Jack Baxter
- Full name: Archie John Baxter
- Date of birth: 30 August 1920
- Place of birth: Camperdown, Sydney, Australia
- Date of death: 26 August 2004 (aged 83)

Rugby union career
- Position(s): Prop

International career
- Years: Team / Apps / (Points)
- 1949–52: Australia / 9 / (0)

= Jack Baxter (rugby union) =

Archie John Baxter (30 August 1920 — 26 August 2004) was an Australian rugby union international.

Born in Sydney, Baxter was educated at Marist College Kogarah and grew up playing rugby league.

Baxter, following wartime service with the Royal Australian Navy, played first-grade rugby for Eastern Suburbs. He debuted for the Wallabies in the 1949 home Tests against NZ Maori and won more caps on that year's successful tour of New Zealand, the first Bledisloe Cup series win over the All Blacks since 1934.

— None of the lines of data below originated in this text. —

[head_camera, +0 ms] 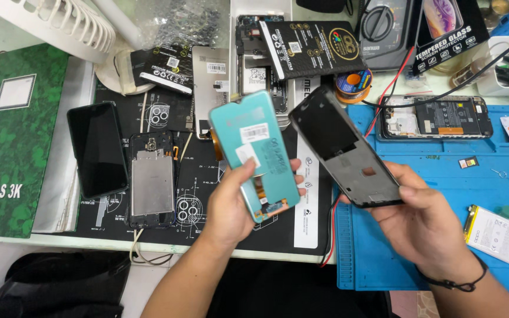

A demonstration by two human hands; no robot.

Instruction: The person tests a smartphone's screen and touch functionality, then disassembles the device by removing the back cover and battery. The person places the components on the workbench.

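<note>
A green marbled hardcover ledger (13, 141) lies at the far left of the bench (60, 240). Right of it rest a black glossy phone screen (97, 149) and an opened phone with a bare metal plate (151, 181). Further right, the left hand (231, 206) has its fingers (247, 171) closed around a teal rectangular phone display panel (261, 154), held tilted above the bench. Just right of that panel, the right hand (425, 218) grips a black plastic phone frame (345, 146) over a blue rubber work mat (443, 171).
</note>
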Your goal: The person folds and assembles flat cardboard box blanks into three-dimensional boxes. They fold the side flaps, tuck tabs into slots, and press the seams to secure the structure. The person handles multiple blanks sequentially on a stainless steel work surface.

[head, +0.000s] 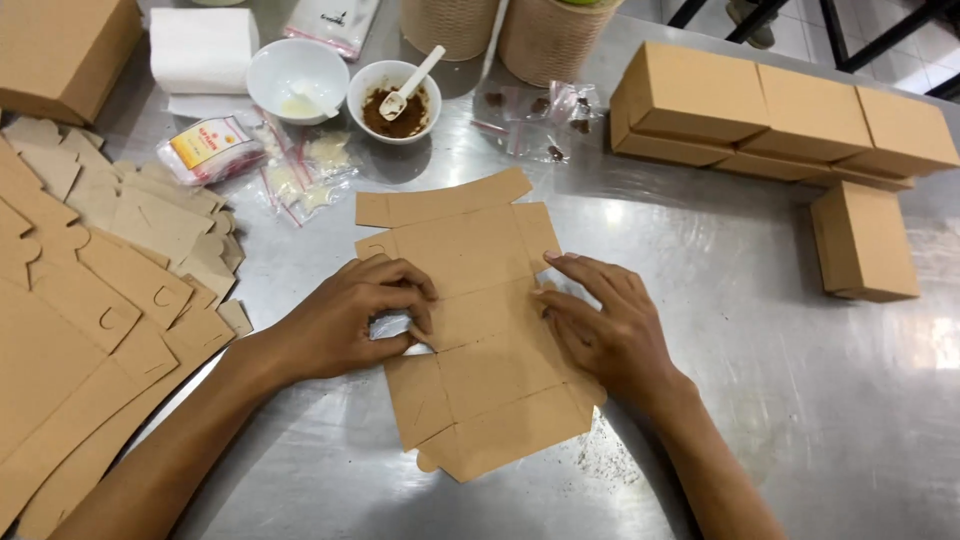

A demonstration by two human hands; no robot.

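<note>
Two hands, my left hand (345,322) and right hand (605,325), press open-fingered on the flat cardboard box (475,330) mid-tabletop (780,400) (still unfolded); I'd fold its sides up next.

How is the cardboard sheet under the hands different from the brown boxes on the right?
The cardboard sheet lies flat and unfolded; the boxes are folded shut. Both hands, left and right, press the sheet; nothing touches the boxes. The sheet lies alone; the boxes are grouped. Both are plain brown cardboard.
</note>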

In 1950 Baxter was seriously injured in an accidental explosion on HMAS Tarakan berthed on Sydney Harbour, which killed seven sailors. Suffering severe burns to his back and legs, he was unconscious for a week and close to death, spending a total of nine months in hospital.

Baxter defied doctor's expectations to return to rugby union, playing further Bledisloe Cup series in 1951 and 1952.